■ Assignment:
Pictures excluded, please retype exactly the lines from the start of the data through the line that contains "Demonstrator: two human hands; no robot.", both ends kept, and nothing beyond them.

[[ Input, beginning ]]

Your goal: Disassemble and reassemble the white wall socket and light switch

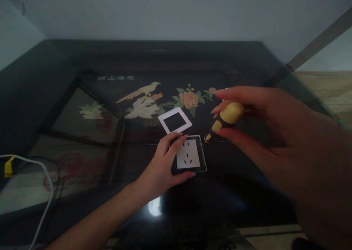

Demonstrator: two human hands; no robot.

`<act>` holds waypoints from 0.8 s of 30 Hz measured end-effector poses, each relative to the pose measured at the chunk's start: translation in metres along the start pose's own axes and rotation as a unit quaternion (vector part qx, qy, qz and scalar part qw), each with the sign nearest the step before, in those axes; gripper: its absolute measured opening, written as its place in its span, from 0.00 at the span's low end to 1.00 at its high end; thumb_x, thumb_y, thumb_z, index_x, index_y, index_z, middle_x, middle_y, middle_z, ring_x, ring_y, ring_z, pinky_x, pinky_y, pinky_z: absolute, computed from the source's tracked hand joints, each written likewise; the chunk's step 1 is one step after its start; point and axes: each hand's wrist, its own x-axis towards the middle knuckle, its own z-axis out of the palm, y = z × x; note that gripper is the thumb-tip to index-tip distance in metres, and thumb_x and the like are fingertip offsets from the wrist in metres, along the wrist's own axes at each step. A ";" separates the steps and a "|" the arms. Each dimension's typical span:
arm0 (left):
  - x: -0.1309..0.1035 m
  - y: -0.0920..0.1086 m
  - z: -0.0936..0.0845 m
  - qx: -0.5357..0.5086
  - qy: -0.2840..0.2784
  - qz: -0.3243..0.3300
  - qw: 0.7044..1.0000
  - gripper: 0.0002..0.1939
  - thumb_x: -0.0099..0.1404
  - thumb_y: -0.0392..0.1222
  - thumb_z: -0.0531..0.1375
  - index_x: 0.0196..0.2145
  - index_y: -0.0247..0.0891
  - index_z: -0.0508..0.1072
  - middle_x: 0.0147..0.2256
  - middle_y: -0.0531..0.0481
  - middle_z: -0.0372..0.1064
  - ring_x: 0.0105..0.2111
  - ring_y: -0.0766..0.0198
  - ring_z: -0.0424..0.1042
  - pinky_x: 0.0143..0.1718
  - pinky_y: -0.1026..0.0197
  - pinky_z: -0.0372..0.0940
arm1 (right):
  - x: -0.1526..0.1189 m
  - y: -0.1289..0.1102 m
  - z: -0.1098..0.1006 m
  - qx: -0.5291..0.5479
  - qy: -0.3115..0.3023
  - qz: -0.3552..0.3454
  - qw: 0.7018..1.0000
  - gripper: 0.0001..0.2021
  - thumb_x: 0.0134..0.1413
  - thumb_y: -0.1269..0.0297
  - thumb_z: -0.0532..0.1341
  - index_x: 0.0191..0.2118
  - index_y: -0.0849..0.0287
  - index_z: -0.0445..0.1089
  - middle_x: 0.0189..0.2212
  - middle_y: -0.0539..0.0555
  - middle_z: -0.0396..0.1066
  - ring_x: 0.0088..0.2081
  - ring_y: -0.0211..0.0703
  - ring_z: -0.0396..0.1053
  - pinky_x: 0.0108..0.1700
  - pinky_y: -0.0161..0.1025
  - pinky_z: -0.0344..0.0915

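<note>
While L hand grips 1 socket, R hand holds 1 screwdriver w/ 1 frame nearby.

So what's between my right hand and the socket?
The screwdriver: in the head view, it slants from your right hand toward the socket.

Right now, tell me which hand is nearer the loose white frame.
Left. The left hand is close below the white frame in the picture; the right hand is farther off to its right, holding the screwdriver.
</note>
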 end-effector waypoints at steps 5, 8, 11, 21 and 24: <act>-0.001 -0.001 0.001 0.004 -0.001 -0.003 1.000 0.44 0.59 0.46 0.68 0.66 0.47 0.50 0.64 0.39 0.47 0.65 0.42 0.52 0.64 0.37 0.56 | -0.001 0.004 -0.004 0.022 -0.054 -0.041 0.997 0.15 0.63 0.68 0.59 0.54 0.56 0.69 0.53 0.53 0.74 0.54 0.45 0.73 0.53 0.37 0.73; -0.001 -0.001 0.001 0.010 0.002 0.000 1.000 0.44 0.58 0.47 0.69 0.66 0.45 0.50 0.64 0.39 0.47 0.65 0.44 0.51 0.65 0.39 0.55 | -0.001 0.002 0.003 -0.030 0.018 -0.039 0.999 0.11 0.61 0.60 0.63 0.47 0.54 0.73 0.45 0.53 0.74 0.48 0.43 0.73 0.48 0.34 0.73; 0.000 -0.002 0.001 0.013 0.001 0.000 1.000 0.44 0.58 0.47 0.68 0.66 0.45 0.50 0.64 0.39 0.47 0.65 0.45 0.52 0.65 0.40 0.55 | -0.001 -0.002 0.006 -0.054 0.044 -0.026 0.997 0.12 0.59 0.66 0.65 0.49 0.52 0.73 0.40 0.48 0.75 0.42 0.38 0.74 0.45 0.30 0.73; -0.002 -0.001 0.001 0.024 0.004 0.012 1.000 0.44 0.60 0.47 0.68 0.66 0.46 0.49 0.63 0.39 0.47 0.65 0.44 0.51 0.65 0.40 0.55 | -0.002 -0.002 0.001 -0.045 0.020 -0.051 0.998 0.14 0.58 0.56 0.65 0.47 0.55 0.74 0.44 0.51 0.75 0.45 0.42 0.74 0.46 0.34 0.73; -0.002 -0.001 0.001 0.025 0.001 0.010 1.000 0.44 0.60 0.47 0.67 0.66 0.46 0.48 0.63 0.39 0.46 0.64 0.44 0.51 0.65 0.40 0.55 | 0.000 -0.001 0.006 -0.054 0.044 -0.050 0.996 0.11 0.59 0.65 0.65 0.48 0.57 0.74 0.40 0.49 0.77 0.42 0.38 0.75 0.48 0.30 0.71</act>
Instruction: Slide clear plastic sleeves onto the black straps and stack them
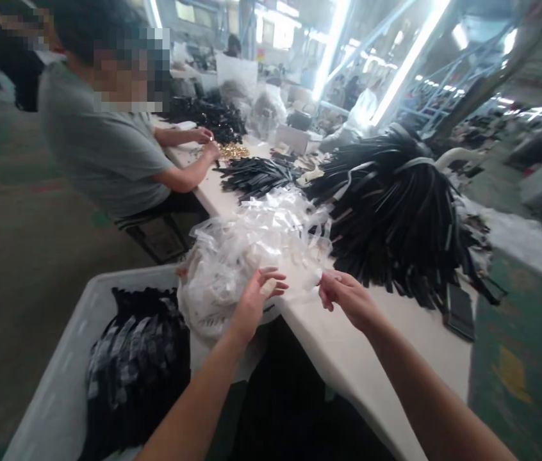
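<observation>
My right hand [345, 296] is closed in a pinch on a small piece of clear plastic [316, 280] above the table's near edge. To its left, my left hand [257, 298] is open, fingers stretched and slightly apart, with a pale patch showing at the fingers. It hovers beside a loose heap of clear plastic strips or bags [275, 224]. Part of that heap rests in or on a white plastic sack [213, 307] at the table's side. Beyond my right hand lies a large tied bundle of black straps [391, 211].
A white crate [54, 390] at lower left holds black straps [131, 358] with clear wrapping. On the white table [371, 378] lie a dark phone-like object [459, 312], smaller black straps [259, 176] and gold-coloured pieces [233, 151]. A co-worker [107, 147] sits at left, handling something small.
</observation>
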A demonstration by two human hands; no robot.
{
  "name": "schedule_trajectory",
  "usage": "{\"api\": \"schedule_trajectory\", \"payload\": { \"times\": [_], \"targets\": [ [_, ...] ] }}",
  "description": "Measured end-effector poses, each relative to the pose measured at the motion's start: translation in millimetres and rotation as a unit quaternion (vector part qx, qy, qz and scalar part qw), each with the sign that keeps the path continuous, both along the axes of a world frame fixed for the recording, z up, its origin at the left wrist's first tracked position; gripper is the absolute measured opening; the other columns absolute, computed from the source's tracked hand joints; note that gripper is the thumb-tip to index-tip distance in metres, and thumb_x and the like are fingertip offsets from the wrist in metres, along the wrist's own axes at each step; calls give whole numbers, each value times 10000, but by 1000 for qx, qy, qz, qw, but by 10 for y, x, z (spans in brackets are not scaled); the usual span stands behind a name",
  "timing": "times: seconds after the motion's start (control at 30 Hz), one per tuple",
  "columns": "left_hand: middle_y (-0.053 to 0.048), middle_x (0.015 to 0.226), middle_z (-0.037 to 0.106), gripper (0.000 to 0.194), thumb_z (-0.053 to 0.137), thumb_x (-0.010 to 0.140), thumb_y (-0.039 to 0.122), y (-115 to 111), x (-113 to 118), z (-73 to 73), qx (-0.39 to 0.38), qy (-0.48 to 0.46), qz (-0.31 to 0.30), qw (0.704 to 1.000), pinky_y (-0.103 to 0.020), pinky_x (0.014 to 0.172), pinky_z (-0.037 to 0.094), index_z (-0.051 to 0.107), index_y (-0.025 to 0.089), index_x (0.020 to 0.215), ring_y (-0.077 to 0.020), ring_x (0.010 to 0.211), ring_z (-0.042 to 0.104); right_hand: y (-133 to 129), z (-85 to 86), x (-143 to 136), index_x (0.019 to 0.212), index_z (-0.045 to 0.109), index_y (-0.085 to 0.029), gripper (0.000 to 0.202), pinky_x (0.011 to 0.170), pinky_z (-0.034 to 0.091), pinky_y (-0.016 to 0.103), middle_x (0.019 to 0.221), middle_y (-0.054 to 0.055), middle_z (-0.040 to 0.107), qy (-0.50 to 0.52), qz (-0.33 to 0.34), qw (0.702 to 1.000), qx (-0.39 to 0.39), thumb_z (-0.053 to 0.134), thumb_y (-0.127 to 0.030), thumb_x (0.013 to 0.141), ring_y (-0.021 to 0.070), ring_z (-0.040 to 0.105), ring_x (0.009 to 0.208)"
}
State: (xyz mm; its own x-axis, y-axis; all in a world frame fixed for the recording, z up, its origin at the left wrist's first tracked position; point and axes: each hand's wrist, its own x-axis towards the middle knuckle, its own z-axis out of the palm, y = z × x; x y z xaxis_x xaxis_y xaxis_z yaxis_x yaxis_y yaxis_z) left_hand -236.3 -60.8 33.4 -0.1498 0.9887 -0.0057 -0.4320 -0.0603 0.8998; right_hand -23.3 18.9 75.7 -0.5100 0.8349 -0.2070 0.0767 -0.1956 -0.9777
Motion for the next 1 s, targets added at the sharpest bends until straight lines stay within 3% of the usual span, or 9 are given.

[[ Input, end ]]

■ Your response:
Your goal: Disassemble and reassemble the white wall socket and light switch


Demonstrator: two human hands; no robot.

The given output is complete.